In 1980, The Pulitzer Prizes began noting finalists for each category, alongside the full prize winners. The New York Times and its reporters have been named more than a dozen times as finalists.

==Controversies==

As new reporting adds additional perspective to previously reported topics, the quality and even the veracity of some reporting comes under question.
- Walter Duranty's 1932 reporting for The New York Times on the news from Russia—and subsequently the Pulitzer Prize it was awarded—came under intense criticism for its failures to report on the conditions that led to the Soviet famine of 1932–33. Critics mounted campaigns for the award to be revoked, once in 1990, and again 2003. Voices for The New York Times both times wrote highly critical reviews of Duranty's work. As of 2021, the Pulitzer Board has twice discussed withdrawing the award—most recently in 2003—but declined to withdraw the award both times.

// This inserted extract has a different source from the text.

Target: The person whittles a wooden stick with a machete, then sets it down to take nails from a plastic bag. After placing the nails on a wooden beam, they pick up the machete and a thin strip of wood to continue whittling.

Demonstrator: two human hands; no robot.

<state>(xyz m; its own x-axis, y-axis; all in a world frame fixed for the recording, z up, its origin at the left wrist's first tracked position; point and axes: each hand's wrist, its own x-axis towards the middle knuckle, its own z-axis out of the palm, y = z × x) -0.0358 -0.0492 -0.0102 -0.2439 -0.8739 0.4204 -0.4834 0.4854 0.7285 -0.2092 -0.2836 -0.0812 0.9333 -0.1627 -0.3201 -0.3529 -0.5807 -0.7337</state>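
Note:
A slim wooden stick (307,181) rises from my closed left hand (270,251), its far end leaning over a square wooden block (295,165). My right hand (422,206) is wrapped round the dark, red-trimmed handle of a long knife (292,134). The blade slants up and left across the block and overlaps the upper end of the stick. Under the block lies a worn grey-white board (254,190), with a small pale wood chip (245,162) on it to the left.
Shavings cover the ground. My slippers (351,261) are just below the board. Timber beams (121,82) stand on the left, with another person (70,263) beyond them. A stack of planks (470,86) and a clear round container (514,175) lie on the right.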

- In 2005, journalists Amy Goodman and David Goodman filed a request with the Pulitzer Board to revoke William L. Laurence's 1946 Pulitzer Prize. They alleged he had been employed by the U.S. War Department to write "military press releases and statements for President Harry S. Truman and Secretary of War Henry L. Stimson" for four months while also employed by The New York Times to report on the atomic bomb. David Goodman remarked in an interview with Democracy Now! that Laurence seemed to have been "completely unashamed and unrepentant of what was clearly an egregious conflict of interest by any of the most basic canons of journalism ethics."
- Reporter Rukmini Callimachi was one of three finalists from The New York Times named for the 2019 Pulitzer Prizes (in addition to the two prizes awarded), but it came to light in 2020 that the reporting's central source had likely fabricated their story; The New York Times volunteered to return the award.